**Directions for this task:**
Find the word "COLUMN" in the data. Return every line where it appears.

**Data block:**
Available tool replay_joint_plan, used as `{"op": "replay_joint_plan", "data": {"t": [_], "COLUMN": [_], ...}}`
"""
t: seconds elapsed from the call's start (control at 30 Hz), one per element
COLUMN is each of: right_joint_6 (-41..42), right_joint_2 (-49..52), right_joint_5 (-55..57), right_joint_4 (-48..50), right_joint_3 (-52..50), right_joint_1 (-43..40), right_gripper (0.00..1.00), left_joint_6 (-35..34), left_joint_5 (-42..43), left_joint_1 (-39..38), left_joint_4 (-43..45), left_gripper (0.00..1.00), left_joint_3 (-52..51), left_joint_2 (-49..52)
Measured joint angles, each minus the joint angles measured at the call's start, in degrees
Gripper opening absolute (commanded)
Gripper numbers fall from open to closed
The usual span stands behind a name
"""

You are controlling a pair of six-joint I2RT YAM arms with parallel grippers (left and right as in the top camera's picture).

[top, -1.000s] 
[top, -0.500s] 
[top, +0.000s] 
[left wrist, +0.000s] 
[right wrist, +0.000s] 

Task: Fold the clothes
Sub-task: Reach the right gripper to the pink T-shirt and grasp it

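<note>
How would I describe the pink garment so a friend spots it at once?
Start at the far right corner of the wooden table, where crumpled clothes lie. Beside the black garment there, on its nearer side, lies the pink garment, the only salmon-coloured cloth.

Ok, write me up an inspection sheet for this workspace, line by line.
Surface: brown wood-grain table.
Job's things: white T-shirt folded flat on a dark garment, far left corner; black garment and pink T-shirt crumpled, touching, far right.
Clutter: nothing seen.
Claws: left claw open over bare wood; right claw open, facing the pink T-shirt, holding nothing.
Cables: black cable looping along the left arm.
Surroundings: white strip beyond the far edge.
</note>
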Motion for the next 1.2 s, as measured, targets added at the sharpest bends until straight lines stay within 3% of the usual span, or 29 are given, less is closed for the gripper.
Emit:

**Worked solution:**
Available tool replay_joint_plan, used as `{"op": "replay_joint_plan", "data": {"t": [_], "COLUMN": [_], ...}}`
COLUMN is each of: right_joint_6 (-41..42), right_joint_2 (-49..52), right_joint_5 (-55..57), right_joint_4 (-48..50), right_joint_3 (-52..50), right_joint_1 (-43..40), right_gripper (0.00..1.00), left_joint_6 (-35..34), left_joint_5 (-42..43), left_joint_1 (-39..38), left_joint_4 (-43..45), left_gripper (0.00..1.00), left_joint_3 (-52..51), left_joint_2 (-49..52)

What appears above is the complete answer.